価格変動はマネーマネジメントにどう影響するか?
価格変動はマネーマネジメントにどのような影響を及ぼすでしょうか?
ひとつは株式にみられるように価格帯によって、1ティックあたりの変動幅が異なることです。株式の呼び値は、2000円以下が1円単位、3000円以下が5円、3000円を超えると10円というように、価格を動かす単位が価格帯によって異なっています。
すると過去データの検証をする場合に、時期の選び方という問題が生じてきます。
たとえば、88年、89年のようなバブルの絶頂期の価格データで検証したからといって、現在の市場環境にどれだけ役に立つのか疑問ですよね。現在の価格が10分の1〜5分の1になっている銘柄で運用しても大丈夫なのか? とても不安です。
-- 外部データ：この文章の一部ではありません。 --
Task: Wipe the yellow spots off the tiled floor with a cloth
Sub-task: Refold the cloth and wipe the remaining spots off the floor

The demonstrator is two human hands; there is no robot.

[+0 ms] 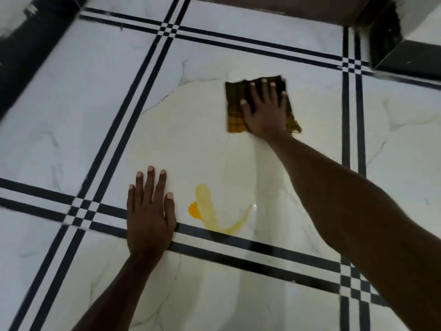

価格水準そのものもマネーマネジメントに影響を及ぼします。
高騰の激しい商品市場でもいえることです。
穀物や燃料・貴金属相場は数年前とは、まったく異なる変動幅を記録しています。
安かった水準で検証して、今日の乱高下する相場のなかを泳いでいけるのでしょうか? 日々、変動する損益に参ってしまうのではないでしょうか? それが含み益ならまだしも、含み損だった場合は……。
投資活動を中断してしまいかねない要素がつきまといます。
このような価格水準・価格帯による呼び値の変更の問題もFXは無縁のようです。
仮にやや変動幅が大きくなっても、倍率を投資家が調整できるという利点があります。このように考えてくると、FXは比較的マネーマネジメントが楽なようです。